▸ Task directions: Transcribe the records word for word, beginning with the first line and ending with the line that contains "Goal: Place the"; include nothing else.

Records excerpted from a collection:
╭──
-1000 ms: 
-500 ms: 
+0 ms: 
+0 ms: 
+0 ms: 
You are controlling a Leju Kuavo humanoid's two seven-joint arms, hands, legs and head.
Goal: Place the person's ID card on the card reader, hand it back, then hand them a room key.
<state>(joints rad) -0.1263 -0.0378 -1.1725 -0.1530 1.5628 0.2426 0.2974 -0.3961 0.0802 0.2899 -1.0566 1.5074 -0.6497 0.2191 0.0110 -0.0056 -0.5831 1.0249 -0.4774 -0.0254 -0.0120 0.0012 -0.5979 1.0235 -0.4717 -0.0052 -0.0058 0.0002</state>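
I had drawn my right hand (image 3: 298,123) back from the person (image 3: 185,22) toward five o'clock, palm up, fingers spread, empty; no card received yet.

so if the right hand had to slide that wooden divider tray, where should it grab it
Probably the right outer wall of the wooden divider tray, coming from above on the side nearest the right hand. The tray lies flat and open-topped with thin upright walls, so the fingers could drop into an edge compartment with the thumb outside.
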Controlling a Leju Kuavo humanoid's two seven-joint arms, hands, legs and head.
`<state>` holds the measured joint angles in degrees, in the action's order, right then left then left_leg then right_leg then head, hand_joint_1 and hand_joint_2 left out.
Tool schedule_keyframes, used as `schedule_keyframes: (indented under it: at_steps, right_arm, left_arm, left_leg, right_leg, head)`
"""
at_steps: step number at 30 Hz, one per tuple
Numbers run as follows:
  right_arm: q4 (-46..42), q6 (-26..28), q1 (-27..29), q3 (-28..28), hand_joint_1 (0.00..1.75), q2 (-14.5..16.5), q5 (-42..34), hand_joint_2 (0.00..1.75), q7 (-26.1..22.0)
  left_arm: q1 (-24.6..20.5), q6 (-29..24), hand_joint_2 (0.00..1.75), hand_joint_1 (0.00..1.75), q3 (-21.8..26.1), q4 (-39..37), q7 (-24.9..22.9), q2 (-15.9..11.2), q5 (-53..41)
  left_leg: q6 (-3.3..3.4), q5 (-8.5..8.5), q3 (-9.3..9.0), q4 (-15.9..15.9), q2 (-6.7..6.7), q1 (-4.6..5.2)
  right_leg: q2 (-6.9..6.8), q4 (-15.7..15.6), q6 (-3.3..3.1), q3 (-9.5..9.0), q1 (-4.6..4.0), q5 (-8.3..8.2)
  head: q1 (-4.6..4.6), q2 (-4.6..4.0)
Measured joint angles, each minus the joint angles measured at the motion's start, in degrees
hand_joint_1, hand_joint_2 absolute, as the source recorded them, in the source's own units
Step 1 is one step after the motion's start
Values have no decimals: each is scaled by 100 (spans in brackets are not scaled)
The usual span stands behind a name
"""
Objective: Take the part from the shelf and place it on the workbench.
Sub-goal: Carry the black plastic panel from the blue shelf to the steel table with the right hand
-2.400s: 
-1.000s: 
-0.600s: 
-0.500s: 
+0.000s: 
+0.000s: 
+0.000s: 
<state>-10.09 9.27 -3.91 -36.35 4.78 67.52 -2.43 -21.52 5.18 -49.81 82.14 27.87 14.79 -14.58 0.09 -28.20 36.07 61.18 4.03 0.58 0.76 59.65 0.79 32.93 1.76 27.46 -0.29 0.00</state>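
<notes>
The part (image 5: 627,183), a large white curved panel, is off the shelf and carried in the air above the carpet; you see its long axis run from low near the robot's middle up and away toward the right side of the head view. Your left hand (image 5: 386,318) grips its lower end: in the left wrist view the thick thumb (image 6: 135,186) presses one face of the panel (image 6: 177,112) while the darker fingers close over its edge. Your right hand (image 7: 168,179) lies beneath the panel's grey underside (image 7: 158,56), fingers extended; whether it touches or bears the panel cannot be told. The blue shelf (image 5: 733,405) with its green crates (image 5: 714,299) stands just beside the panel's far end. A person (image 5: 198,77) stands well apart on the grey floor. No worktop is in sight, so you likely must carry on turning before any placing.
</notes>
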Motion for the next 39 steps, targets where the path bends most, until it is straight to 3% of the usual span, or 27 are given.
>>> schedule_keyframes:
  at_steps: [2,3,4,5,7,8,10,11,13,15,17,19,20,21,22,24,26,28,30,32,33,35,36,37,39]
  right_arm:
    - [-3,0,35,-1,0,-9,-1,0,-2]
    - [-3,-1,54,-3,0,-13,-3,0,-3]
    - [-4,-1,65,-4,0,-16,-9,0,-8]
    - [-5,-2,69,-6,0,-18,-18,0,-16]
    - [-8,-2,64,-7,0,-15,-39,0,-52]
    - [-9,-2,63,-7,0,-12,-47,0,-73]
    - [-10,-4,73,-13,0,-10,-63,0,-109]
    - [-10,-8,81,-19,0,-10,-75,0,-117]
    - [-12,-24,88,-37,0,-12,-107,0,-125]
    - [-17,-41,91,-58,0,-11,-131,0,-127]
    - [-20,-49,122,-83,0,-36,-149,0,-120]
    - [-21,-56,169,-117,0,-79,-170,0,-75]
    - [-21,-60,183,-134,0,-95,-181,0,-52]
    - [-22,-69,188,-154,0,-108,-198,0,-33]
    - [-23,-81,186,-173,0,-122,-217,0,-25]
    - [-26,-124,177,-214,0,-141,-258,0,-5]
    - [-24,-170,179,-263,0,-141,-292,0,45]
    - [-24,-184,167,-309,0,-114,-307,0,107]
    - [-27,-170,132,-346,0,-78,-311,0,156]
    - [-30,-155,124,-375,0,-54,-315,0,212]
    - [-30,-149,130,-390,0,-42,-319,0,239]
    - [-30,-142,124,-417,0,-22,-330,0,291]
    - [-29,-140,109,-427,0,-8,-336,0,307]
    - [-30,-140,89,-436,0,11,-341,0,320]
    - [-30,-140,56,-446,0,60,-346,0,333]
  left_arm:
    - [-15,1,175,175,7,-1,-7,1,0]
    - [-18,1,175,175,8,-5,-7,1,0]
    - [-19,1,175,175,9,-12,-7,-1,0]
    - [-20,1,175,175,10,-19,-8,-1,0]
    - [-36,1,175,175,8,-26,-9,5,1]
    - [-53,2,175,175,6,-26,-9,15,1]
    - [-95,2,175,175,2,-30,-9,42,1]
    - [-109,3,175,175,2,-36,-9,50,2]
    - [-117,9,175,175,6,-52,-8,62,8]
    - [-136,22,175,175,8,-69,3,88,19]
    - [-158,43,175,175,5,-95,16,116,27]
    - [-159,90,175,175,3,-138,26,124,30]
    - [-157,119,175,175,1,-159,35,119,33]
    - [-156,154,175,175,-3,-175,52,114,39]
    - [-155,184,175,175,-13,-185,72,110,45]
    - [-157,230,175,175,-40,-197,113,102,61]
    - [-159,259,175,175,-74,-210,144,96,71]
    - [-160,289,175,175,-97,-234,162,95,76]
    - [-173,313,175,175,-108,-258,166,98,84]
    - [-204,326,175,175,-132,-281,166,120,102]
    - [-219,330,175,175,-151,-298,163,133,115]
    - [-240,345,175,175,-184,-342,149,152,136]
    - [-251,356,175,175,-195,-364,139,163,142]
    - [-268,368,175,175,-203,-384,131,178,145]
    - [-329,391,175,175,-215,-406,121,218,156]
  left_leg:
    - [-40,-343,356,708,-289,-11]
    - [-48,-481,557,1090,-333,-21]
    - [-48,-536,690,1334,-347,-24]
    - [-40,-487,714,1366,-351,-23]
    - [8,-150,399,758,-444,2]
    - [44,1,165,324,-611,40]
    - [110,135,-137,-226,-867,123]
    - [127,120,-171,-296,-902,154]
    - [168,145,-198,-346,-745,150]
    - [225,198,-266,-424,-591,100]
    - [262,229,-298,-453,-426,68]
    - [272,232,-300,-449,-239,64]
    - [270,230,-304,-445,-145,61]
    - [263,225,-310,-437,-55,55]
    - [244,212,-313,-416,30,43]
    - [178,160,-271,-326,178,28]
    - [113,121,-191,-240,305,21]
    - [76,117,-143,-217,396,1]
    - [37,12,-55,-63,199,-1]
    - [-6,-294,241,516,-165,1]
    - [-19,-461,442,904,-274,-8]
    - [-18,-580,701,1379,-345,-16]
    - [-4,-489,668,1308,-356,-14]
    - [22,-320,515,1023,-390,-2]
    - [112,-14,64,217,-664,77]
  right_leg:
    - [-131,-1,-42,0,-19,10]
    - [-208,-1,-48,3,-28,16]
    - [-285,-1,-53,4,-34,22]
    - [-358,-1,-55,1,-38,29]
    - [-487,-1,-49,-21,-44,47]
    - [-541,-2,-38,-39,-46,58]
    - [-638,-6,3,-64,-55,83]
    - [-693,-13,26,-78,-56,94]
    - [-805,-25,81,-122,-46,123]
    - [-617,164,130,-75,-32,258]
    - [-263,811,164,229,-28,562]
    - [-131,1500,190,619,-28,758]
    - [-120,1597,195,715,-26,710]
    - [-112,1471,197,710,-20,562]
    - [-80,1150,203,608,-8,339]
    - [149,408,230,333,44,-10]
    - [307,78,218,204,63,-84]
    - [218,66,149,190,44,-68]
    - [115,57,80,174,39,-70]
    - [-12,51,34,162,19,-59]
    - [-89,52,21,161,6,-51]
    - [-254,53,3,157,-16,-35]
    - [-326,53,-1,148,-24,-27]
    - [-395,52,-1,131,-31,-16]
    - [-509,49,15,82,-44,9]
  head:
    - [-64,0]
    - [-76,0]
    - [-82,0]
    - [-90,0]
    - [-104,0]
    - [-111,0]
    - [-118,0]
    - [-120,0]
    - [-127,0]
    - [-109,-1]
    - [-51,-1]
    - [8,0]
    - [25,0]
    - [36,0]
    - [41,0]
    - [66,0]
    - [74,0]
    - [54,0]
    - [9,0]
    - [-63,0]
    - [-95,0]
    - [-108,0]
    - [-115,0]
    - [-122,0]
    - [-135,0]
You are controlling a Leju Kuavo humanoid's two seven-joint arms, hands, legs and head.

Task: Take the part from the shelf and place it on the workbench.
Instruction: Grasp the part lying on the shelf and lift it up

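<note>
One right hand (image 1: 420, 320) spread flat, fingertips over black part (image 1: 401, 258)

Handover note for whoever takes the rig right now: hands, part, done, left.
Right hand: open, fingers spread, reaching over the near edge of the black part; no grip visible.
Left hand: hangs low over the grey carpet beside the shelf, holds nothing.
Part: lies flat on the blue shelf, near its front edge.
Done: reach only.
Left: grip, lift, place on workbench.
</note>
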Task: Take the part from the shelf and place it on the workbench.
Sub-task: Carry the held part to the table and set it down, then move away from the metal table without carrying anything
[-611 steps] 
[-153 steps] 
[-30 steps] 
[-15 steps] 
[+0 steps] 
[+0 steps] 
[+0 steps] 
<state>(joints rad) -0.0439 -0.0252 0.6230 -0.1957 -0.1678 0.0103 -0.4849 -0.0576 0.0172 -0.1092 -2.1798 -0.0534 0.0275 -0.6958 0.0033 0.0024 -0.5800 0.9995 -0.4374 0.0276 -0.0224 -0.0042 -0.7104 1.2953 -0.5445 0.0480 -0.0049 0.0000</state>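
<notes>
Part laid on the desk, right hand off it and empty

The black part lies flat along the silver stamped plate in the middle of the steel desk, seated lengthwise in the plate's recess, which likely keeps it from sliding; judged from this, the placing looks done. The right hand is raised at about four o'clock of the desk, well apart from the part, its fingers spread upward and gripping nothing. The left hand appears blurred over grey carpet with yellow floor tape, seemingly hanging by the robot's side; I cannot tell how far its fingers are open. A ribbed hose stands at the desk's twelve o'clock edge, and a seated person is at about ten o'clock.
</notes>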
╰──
▸ Exercise result:
-1000 ms: 
-500 ms: 
+0 ms: 
+0 ms: 
+0 ms: 
You are controlling a Leju Kuavo humanoid's two seven-joint arms, hands, legs and head.
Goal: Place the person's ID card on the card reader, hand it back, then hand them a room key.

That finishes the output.